No verdict yet — waiting for Builder bootstrap/claim.
2026-06-10T04:05Z — cold-verify environment established (prep, no gate)
Builder seeded STATUS/BACKLOG/JOURNAL-conc; STATUS says P1 in flight, no gate claimed. Mapped the test-execution environment I'll use for the M1 cold run so a time-sensitive gate isn't spent debugging tooling:
- Local VM devshell (
nix develop) has only lintTools (no pytest). So pytest does NOT run here. - pytest 8.3.3 + playwright live in the host
pyEnv(nix/modules/harness.nix) exposed ascc-ci-runon cc-ci.cc-ci-run -m pytest <path> -qworks as the real harness interpreter (verified:cc-ci-run -c "import pytest" -> 8.3.3). .drone.ymllint stage runsnix develop .#lint --command bash scripts/lint.sh.- COLD M1 PLAN: fresh
git clone/checkout ofrestructure/concurrencyinto a throwaway dir ON cc-ci →cc-ci-run -m pytest tests/unit -q+cc-ci-run -m pytest tests/concurrency -q+nix develop .#lint --command bash scripts/lint.sh, all from that clean checkout (not the Builder's working tree). Then adversarial diff review per my baseline hit-list. - Baseline
.drone.ymlon main is still the pre-restructure version (concurrency.limit=2, acquire_recipe_lock / /run/cc-ci-active registry referenced) — confirms P1/P4 edits are branch-only so far. Good.
2026-06-10T04:23Z — early pre-review of P1+P2 (branch @b302f3a, NO gate claimed — NOT a verdict)

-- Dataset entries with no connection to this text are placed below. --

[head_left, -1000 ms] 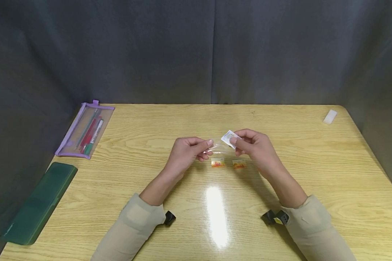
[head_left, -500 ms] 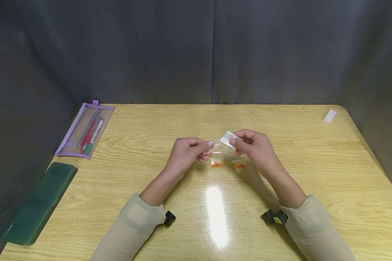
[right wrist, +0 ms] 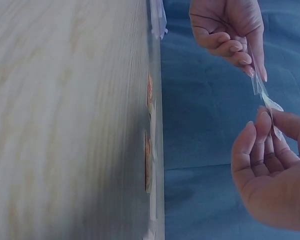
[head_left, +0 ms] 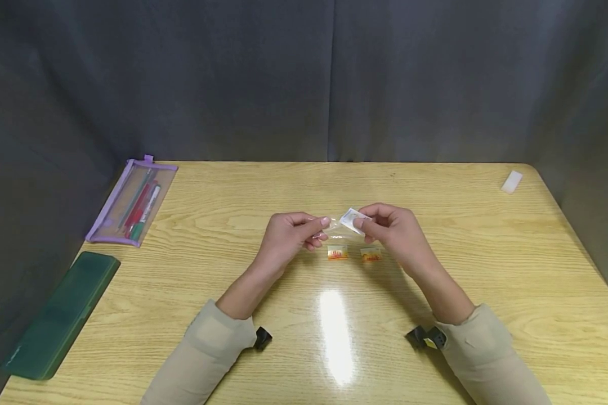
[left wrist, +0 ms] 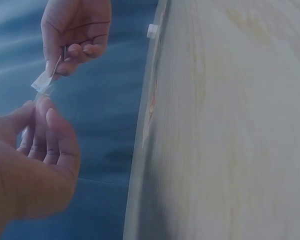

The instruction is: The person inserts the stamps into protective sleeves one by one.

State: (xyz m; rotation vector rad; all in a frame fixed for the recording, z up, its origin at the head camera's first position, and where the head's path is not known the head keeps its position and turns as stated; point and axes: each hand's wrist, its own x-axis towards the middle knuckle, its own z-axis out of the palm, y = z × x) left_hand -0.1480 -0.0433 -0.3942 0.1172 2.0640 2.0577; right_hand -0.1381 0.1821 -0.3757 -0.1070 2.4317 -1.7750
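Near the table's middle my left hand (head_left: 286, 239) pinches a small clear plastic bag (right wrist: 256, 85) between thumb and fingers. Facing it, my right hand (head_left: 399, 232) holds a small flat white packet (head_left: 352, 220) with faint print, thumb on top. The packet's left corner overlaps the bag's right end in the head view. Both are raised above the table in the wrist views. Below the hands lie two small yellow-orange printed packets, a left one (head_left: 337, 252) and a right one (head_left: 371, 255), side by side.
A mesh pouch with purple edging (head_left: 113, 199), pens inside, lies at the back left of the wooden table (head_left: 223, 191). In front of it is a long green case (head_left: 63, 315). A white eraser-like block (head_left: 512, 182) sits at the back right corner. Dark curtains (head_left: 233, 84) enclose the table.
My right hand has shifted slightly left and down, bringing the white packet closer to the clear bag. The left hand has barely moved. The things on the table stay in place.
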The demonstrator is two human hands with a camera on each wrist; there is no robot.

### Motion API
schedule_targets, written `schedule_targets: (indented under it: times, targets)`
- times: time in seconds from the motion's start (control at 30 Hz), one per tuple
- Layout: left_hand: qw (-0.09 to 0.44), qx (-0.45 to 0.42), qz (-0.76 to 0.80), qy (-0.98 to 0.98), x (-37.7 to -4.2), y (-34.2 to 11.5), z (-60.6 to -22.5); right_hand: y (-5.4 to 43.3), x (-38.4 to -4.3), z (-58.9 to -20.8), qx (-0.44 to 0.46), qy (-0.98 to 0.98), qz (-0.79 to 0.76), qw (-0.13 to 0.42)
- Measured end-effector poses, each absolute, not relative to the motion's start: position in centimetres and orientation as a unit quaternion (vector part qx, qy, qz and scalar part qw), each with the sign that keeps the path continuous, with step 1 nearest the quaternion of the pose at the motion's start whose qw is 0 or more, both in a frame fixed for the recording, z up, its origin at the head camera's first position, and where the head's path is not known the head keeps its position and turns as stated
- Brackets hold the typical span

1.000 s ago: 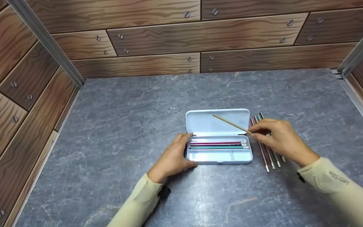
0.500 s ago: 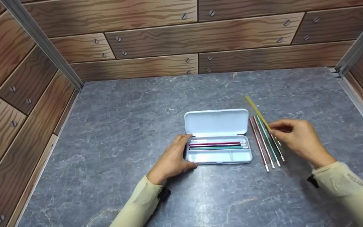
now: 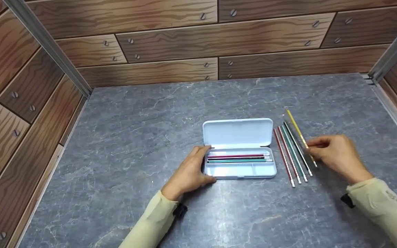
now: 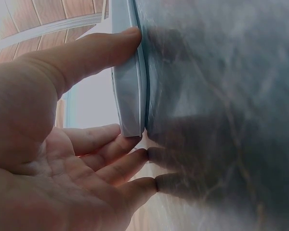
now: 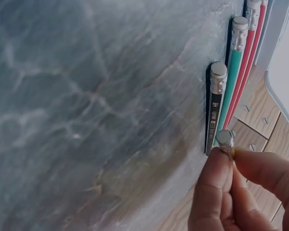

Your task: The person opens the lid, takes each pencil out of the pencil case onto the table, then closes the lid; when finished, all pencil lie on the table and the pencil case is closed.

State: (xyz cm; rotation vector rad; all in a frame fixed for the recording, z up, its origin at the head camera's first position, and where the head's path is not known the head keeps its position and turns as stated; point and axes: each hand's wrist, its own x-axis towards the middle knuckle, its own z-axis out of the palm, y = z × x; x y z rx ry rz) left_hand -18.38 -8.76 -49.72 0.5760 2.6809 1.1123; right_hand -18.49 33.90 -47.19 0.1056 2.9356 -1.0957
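A light blue pencil case lies with its lid raised; several pencils lie in its rear compartment. My left hand grips the case's left end, thumb on the front edge and fingers around the end. Between thumb and fingertips, my right hand pinches a yellow pencil near its eraser end, which points toward me. Left of that pencil a row lies on the table: two red pencils, a green pencil and a black pencil, erasers toward me.
The grey marbled table extends around the case. Wood-patterned panels stand behind and along the sides, with metal rails at the corners.
My right hand has carried the yellow pencil from over the open lid rightward, past the row, turning it nearly parallel to the other pencils. The left hand keeps its place on the case.
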Motion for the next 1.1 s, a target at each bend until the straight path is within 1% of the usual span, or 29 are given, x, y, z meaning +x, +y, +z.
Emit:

Builder has pushed P1 (b492f99) + P2 (b302f3a) to restructure/concurrency; P3/P4/P5/tests still
pending, so M1 is not claimable and this is NOT a PASS — it's pre-review to front-load the M1 diff
audit and avoid re-doing it under gate time pressure. Read code/diff + git only; did NOT read
JOURNAL (anti-anchoring intact). I actively tried to break the following and each concern was
REFUTED:
- Green-on-red via the .drone.yml EXIT trap (my lead hypothesis). The wrapper is
setsid cc-ci-run … & PID=$!; trap 'kill -TERM -- -$PID' TERM EXIT; wait $PID. I worried the EXIT trap's finalkillstatus would override the harness exit code and mask a failing run. EMPIRICALLY TESTED (4 bash repros incl. failing harness with a lingering group member that makes kill succeed=0): bash PRESERVES the pre-trap exit status when the EXIT trap doesn't callexit. Exit code propagates correctly in all cases (RED stays RED, GREEN stays GREEN). Refuted. - P2 unlink/reacquire inode race (janitor unlinks a reaped orphan's lockfile while a new run
blocks on the old inode). Handled: both acquire_app_lock and _probe_and_reap recheck
fstat(fd).st_ino == stat(path).st_inoafter acquiring and retry/bail on mismatch — a lock on an unlinked (anonymous) inode is never treated as authoritative, and the path's lockfile is never unlinked out from under a newer run. Refuted. - Half-reaped/new-app coexistence. Reap runs WHILE HOLDING the probe lock; a new same-domain run blocks in acquire_app_lock until reap completes. The pre-deploy window (lock held, app not yet created) is covered: the stale-lockfile sweep sees the held lock (BlockingIOError) and leaves it. Refuted.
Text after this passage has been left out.